## WHAT YOU WILL DO
Pick out the lines below that contain the string "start" and copy them all.

## MATERIAL FOR THIS TASK
--- --- ---

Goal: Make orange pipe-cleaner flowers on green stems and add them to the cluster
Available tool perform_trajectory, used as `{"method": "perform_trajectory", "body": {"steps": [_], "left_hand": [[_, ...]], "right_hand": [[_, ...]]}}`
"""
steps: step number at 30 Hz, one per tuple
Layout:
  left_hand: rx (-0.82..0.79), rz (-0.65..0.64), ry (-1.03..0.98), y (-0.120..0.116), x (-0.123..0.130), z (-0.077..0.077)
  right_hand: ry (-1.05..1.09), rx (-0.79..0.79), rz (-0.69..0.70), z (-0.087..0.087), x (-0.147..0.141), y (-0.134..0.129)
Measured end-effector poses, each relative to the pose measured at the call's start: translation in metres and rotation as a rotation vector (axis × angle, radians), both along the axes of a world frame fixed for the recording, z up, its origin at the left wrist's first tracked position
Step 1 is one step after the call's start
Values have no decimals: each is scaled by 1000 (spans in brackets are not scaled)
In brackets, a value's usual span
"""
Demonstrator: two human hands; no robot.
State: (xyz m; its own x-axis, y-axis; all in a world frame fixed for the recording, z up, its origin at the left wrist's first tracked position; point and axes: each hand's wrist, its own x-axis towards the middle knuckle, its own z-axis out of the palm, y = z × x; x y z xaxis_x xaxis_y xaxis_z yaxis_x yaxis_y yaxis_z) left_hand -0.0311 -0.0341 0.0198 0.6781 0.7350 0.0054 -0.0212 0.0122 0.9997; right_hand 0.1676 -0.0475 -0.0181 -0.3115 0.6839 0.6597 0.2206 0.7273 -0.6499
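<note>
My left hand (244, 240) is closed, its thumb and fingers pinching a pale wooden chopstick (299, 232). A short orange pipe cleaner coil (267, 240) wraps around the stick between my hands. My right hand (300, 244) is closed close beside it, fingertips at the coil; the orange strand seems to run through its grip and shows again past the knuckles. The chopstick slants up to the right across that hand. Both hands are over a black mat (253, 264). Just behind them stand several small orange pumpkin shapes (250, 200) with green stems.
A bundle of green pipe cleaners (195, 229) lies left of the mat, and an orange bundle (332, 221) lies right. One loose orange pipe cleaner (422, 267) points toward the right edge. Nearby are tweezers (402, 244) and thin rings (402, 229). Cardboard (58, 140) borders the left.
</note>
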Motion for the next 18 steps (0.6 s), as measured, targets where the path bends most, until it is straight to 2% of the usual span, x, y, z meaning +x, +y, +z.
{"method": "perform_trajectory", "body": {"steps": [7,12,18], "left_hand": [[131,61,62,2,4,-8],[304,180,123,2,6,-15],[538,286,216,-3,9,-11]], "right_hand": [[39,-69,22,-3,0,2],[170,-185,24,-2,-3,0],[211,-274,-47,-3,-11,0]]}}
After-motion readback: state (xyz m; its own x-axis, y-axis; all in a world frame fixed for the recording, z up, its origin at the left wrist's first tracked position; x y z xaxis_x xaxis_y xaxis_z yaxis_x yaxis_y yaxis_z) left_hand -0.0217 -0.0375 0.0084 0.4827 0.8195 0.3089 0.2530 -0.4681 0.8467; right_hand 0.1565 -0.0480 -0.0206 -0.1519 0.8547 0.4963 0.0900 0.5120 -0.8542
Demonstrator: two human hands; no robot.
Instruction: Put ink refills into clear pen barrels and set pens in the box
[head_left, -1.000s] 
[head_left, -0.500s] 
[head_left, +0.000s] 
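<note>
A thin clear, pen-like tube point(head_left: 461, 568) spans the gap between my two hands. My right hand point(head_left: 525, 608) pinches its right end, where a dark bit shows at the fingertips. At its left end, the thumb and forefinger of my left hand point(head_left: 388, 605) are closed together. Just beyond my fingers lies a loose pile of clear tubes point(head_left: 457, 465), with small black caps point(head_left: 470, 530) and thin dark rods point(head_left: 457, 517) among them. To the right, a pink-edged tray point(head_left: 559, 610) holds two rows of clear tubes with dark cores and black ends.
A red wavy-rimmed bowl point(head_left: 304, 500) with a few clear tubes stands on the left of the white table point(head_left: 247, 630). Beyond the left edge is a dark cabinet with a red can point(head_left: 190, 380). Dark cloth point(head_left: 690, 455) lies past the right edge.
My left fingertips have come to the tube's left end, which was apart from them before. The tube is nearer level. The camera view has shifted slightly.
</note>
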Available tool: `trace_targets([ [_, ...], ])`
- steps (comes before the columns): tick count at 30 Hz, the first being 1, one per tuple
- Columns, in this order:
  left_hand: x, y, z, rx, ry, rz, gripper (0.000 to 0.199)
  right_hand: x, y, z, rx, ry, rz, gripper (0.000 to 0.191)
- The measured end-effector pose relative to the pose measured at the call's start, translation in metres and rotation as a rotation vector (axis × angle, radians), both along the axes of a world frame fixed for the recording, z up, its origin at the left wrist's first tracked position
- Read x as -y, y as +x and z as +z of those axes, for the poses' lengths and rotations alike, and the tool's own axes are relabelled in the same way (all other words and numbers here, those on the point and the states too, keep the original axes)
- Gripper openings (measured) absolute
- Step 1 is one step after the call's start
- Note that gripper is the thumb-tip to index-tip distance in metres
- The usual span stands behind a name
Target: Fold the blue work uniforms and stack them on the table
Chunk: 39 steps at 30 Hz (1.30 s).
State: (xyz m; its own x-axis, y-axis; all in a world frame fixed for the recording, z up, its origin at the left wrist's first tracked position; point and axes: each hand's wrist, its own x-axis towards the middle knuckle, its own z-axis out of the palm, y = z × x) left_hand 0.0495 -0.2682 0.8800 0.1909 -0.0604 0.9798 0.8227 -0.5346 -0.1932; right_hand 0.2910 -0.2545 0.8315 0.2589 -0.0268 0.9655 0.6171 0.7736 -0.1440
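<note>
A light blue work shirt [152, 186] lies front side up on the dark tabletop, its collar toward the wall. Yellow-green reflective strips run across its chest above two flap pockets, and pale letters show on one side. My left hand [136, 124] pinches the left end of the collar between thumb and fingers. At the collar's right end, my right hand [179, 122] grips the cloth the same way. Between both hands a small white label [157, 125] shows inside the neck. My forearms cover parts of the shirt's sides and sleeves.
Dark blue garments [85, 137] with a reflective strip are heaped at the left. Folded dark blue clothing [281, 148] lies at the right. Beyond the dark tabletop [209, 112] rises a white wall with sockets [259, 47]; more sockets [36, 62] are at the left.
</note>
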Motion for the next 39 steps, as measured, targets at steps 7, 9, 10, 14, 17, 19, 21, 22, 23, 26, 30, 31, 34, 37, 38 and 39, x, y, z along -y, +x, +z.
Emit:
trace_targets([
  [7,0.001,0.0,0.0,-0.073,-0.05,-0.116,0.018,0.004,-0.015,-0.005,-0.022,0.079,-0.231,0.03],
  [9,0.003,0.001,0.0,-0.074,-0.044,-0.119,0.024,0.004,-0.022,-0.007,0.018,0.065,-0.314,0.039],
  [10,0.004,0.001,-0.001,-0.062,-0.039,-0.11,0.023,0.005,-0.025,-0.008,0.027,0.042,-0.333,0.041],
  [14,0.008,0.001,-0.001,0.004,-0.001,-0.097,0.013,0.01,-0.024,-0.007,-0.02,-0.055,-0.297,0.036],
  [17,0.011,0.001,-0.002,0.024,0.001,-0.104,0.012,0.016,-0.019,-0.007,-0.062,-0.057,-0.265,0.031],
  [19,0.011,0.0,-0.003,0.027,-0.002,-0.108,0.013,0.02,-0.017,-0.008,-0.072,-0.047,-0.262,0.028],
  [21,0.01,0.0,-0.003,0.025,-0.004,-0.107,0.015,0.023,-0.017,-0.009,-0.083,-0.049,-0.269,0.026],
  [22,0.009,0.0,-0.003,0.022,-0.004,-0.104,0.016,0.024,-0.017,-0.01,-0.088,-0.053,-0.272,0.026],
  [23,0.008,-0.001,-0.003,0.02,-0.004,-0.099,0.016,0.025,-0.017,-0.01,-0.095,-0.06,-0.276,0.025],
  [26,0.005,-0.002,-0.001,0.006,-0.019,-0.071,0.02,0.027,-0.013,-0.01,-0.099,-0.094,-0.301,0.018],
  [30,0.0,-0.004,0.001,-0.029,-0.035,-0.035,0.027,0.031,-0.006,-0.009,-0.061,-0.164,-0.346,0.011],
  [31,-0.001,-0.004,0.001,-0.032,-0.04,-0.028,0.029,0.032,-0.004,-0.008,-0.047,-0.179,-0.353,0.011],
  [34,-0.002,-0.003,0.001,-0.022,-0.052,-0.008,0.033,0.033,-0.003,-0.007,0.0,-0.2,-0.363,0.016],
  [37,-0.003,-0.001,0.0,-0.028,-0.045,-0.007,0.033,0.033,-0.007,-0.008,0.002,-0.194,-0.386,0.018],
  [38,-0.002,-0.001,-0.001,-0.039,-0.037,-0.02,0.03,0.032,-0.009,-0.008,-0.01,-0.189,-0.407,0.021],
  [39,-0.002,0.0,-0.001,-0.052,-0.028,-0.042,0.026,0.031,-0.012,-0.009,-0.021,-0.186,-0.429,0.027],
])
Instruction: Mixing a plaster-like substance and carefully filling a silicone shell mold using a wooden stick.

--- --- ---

## TASK RESULT
Measured end-effector poses, each relative to the pose measured at the call's start: translation in metres and rotation as a rotation vector (axis × angle, radians), both along the axes of a world frame fixed for the recording, z up, its origin at the left wrist's first tracked position
Step 1 is one step after the call's start
- The measured end-effector pose relative to the pose measured at the call's start, translation in metres and rotation as a rotation vector (axis × angle, radians), both along the axes of a world frame fixed for the recording, z up, its origin at the left wrist's first tracked position
- Step 1 is one step after the call's start

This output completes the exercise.